Todo quedó terminado a las seis. El señor Fridriksson nos estrechó la mano. Mi tío le agradeció en islandés, de todo corazón, su benévola hospitalidad. En cuanto a mí, esbocé un saludo cordial en mi mejor latín; montamos a continuación en nuestros caballos, y el señor Fridriksson me lanzó, con su último adiós, este verso de Virgilio que parecía hecho para nosotros, viajeros inseguros del camino:
Et quacumque viam dederit fortuna sequamur.
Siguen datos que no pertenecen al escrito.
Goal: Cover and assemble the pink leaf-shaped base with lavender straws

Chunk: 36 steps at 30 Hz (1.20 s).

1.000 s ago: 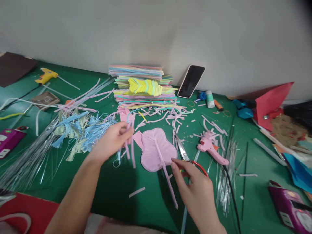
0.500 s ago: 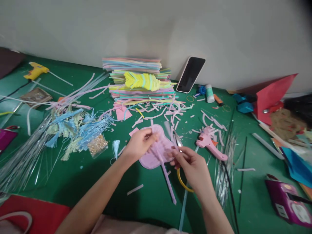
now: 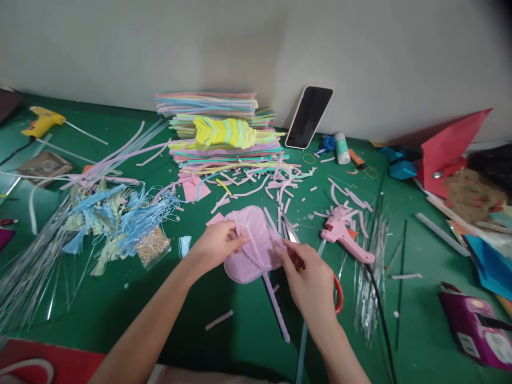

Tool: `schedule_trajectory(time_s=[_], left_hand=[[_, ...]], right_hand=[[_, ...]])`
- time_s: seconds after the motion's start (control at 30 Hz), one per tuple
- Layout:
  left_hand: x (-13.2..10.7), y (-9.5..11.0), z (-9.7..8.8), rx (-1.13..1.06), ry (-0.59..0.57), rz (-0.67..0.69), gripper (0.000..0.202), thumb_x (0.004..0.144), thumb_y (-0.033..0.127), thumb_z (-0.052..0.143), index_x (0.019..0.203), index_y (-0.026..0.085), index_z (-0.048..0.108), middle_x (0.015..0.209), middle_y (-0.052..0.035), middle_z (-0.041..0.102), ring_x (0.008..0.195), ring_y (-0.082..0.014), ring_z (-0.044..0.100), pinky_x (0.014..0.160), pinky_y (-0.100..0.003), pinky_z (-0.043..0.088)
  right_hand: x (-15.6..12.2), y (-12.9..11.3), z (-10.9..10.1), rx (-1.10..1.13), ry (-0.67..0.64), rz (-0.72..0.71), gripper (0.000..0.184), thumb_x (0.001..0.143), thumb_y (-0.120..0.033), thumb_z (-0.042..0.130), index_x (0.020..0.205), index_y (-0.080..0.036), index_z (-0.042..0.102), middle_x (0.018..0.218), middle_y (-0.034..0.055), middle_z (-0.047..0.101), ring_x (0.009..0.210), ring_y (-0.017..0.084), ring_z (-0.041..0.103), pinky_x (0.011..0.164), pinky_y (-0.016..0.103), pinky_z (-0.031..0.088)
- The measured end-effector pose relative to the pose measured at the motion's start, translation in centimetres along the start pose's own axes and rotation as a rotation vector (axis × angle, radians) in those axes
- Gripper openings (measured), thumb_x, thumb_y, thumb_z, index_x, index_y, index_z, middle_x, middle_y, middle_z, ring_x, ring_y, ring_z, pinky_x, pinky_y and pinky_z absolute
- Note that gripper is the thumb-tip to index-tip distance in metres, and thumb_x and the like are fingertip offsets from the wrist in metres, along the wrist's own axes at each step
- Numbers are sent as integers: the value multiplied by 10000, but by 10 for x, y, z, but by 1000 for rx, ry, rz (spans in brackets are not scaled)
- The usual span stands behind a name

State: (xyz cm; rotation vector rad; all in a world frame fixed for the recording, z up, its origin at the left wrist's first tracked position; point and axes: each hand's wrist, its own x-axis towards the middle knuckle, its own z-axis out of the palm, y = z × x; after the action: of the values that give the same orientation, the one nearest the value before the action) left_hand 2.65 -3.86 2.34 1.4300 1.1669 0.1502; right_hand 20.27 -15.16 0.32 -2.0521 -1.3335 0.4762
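A lilac fan-shaped piece (image 3: 240, 269) with rounded lobes and a thin wrapped stem (image 3: 277, 309) is held between my hands, above the green table. My left hand (image 3: 214, 245) pinches its upper left part, thumb in front, beside a raised strip running down the middle. At the right edge, the thumb and fingers of my right hand (image 3: 308, 272) close on the rim. Scissors (image 3: 291, 232) lie under my right hand, blades pointing away; a red handle loop shows at its right, and the rest is hidden.
A pink glue gun (image 3: 344, 240) lies at right, its cord running toward me. Pipe cleaner bundles (image 3: 224, 152) and cut pieces lie behind the fan, near a leaning phone (image 3: 309, 117). Blue tassels (image 3: 132, 213), a bead bag (image 3: 153, 246) and a yellow glue gun (image 3: 43, 121) occupy the left.
My right hand has moved from a loose lilac strip beside the fan onto the fan's right edge. The fan has turned slightly, and the view has shifted a little.
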Motion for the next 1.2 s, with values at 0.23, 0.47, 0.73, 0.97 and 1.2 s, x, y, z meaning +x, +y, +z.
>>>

- 1. Nombre dado a los golfos estrechos en los países escandinavos. (N. del T.)
- 2. 16 francos, 98 céntimos. (N. del A.)
- 3. El aparato del señor Ruhmkorff consiste en una pila de Bunsen que entra en actividad por medio del bicromato de potasio, que no produce ningún olor; una bobina de inducción transmite la electricidad producida por la pipa a una linterna de una disposición particular; en esa linterna hay un serpentín de cristal en el que se ha hecho el vacío, y donde solamente queda un residuo de gas carbónico o de ázoe. Cuando el aparato funciona, ese gas se vuelve luminoso, produciendo una luz blancuzca y continua. La pila y la bobina se colocan en un saco de cuero que el viajero lleva en bandolera. La linterna, colocada por fuera, ilumina suficientemente la oscuridad de las profundidades; permitiendo aventurarse entre los gases más inflamables sin temor a explosiones; y no se apaga ni siquiera en el seno de los cursos de agua más profundos. El señor Ruhmkorff es un sabio y un físico sagaz. Su gran descubrimiento es su bobina de inducción, que permite producir electricidad a alta tensión. En 1864 acaba de obtener el premio quinquenal de cincuenta mil francos que Francia reservaba a la aplicación más ingeniosa de la electricidad. (N. del T.)